Giselle: Yesss non-superhero! I usually just glossed over comics because I thought they were all superhero ones. Or they’re grossly violent (which I can’t stomach), so reading Gotham Academy was fun.
Molli: I would say it’s a great introduction to comics, and it’s actually sort of renewed my interest in them. I’d love to start seeing what’s out there, both in DC, Marvel, and beyond.
Angel: I’ve been easing into the world of superhero comics, and Gotham Academy has definitely encouraged me to keep going. I do think that I’m more interested in female protagonists though, so I would keep reading Gotham Academy and Ms. Marvel and start Spider-Gwen.

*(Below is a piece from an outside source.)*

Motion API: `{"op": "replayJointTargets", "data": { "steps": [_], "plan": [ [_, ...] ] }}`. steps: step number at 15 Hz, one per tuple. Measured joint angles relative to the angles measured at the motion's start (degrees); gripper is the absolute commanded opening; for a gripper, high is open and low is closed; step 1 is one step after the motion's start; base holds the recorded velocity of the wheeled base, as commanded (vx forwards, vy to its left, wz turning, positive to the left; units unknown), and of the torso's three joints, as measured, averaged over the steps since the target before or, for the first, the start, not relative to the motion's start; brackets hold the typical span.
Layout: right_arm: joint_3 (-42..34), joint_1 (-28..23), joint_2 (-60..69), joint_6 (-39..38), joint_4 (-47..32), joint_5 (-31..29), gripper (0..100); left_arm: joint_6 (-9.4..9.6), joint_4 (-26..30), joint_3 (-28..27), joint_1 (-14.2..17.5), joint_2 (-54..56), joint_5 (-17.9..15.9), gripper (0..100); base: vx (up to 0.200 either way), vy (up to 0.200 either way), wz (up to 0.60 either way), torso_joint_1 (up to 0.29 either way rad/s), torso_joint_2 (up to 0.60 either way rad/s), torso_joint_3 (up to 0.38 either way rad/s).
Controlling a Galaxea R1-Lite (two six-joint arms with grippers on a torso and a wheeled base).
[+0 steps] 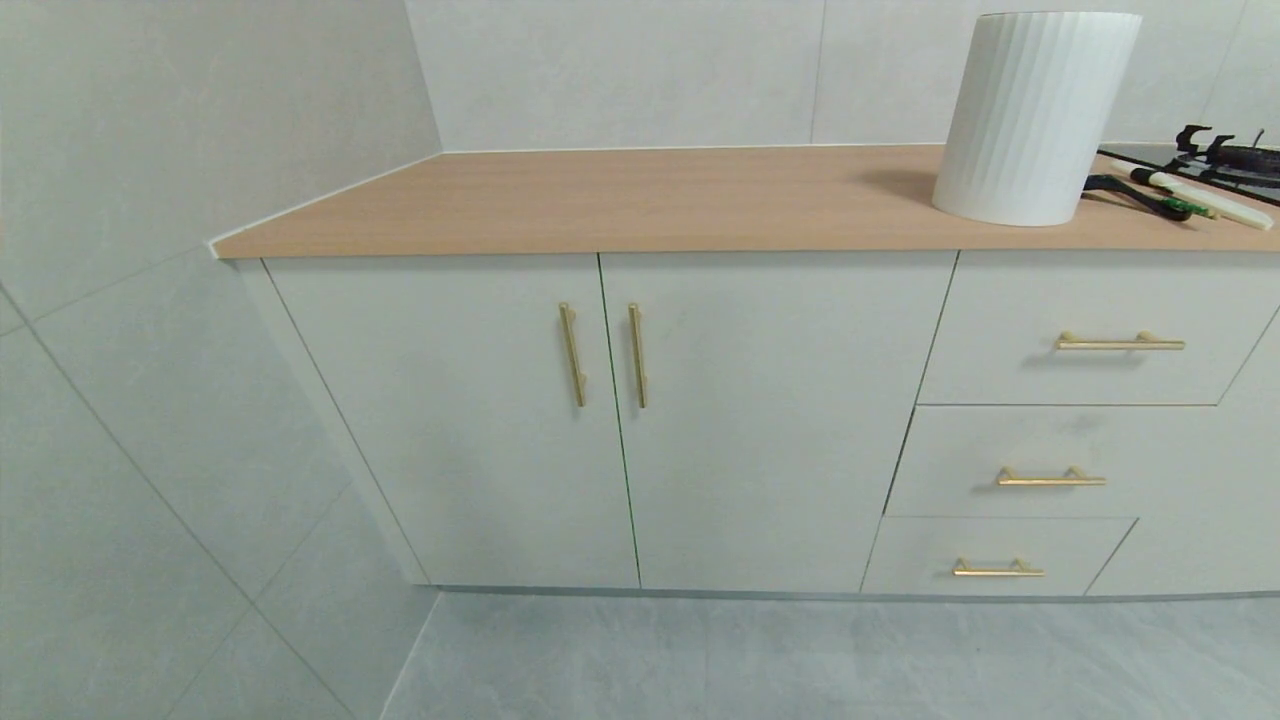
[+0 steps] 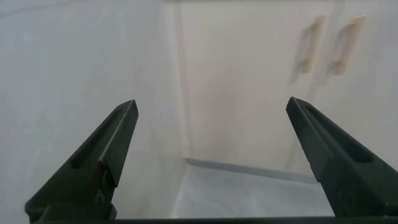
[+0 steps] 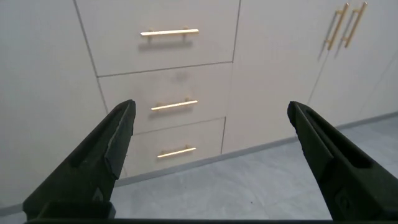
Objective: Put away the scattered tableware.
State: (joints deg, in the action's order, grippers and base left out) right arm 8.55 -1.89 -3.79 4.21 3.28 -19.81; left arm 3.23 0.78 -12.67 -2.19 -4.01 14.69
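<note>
Several utensils (image 1: 1205, 197) lie scattered at the right end of the wooden table (image 1: 640, 200), just beside an upright white ribbed container (image 1: 1035, 115). I note my left hand (image 2: 211, 107) has its fingers spread wide apart and holds nothing; it faces the cabinet doors (image 2: 323, 46) near the wall. My right hand (image 3: 211, 107) is likewise spread and empty, facing the drawers (image 3: 171, 68).

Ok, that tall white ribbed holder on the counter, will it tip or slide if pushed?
The white ribbed holder stands taller than wide, so a high push may tip it; pushed low, it would likely slide on the smooth counter. Probably rigid.
</note>
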Motion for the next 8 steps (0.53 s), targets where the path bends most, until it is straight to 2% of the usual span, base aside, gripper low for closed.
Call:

Steph: I’m very interested in Ms. Marvel, myself. Is that one out yet? I’ve never even heard of Spider-Gwen!
Karen: Oh I really want to read Ms. Marvel. I’m at a new library and I have ordered it. Waiting for it to come in.
Angel: I’ve got the first trade of Ms. Marvel (Issues #1-5) and I really loved it. I read Bitch Planet and Saga recently, and will be starting Lumberjanes soon.
First trade of Ms. Marvel: No Normal came out this past October.
Steph: Pretty sure I’ll be signing up for Comixology now.
It seems like the digital aspect has made your entry into comics pretty smooth and entertaining.
Final Question: Would you ever venture into a comic shop?
Molli: I’d absolutely go into a comic shop. A cousin of mine used to own one, and even though I didn’t know much about the comics, it was a lot of fun hanging out there — and now I’d love to visit one now that I feel more ready to read actual comics, so I could hold them in my hand.
Angel: I would definitely go into a comic shop. I’ve really only been to one before, Silver Snail, but was a little intimidated by the experience. It wasn’t that the staff made me feel unwelcome, but more I just didn’t know where to even start looking for interesting reads. Now, however, I’m much more confident and I think I’d enjoy browsing now that I’ve read some on my own and recs from friends.
Steph: I’d love to go into a comic shop. I know of one not far from me. My dad used to take my brother and I to one every weekend for new comics and I LOVED it.
Karen: I have been very lucky to work with local comic shops at several libraries I have worked at to do Free Comic Book Day. They were awesome people, their shops were awesome, and I have done a lot for Free Comic Book Day for many, many years.